To have and to hold from this day forward

We sat in the old church and watched the young couple hold hands. They had worked hard to get to their long-awaited day, their wedding day, and they looked so happy and peaceful.

We were honored to join in the young couple’s day. As we waited for the ceremony to start, I found myself staring occasionally at two or three older couples in the church. They talked quietly or held hands.

ring2

Later when the priest talked about how the three most important phrases to a married couple are: “I love you;” “I’m sorry;” and “I forgive you,” one of the couples shared a knowing glance. The wife, in her early 60s, whispered something under her breath, barely visible to those sitting around her, and the two quietly laughed. I imagined that that she joked that she had never heard her husband say he was sorry and he responded with “Who me?” or something else to that effect. In any event, they giggled like newly-weds.
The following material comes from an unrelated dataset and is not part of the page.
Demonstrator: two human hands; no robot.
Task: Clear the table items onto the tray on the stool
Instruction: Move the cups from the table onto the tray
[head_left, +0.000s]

Another couple, who I’ve met only once or twice over the years but know has faced some health challenges in recent months, barely said a word to each other and sat tightly-knotted together. They held so firm that it looked like it would take extreme force to pull them apart. In fact, they seemed to be holding the other up. Their smiles glistened in the bright lights that hung from the old church’s ceiling.

I found it reassuring to know that the couples still counted on each other and that they were as madly in love with each other as the day they had met. Could I have been imagining their depth of their love? Could I have misunderstood the knowing glances. Possibly, but it sure looked like the real thing.

As we left to enjoy the rest of the night, it was reassuring too to know that young and old love still exist and flourish. It made me think that we need both kinds: the kind that gets us excited and full of boundless energy and the long generational kind that’s ready to face everything and anything. The kind that’s true to you “for better, for worse, for richer, for poorer, in sickness and in health, until death do us part.”

I certainly hope the clichés is true that love — no matter its’ many different shapes or sizes — endures and conquers all. I’m counting on it.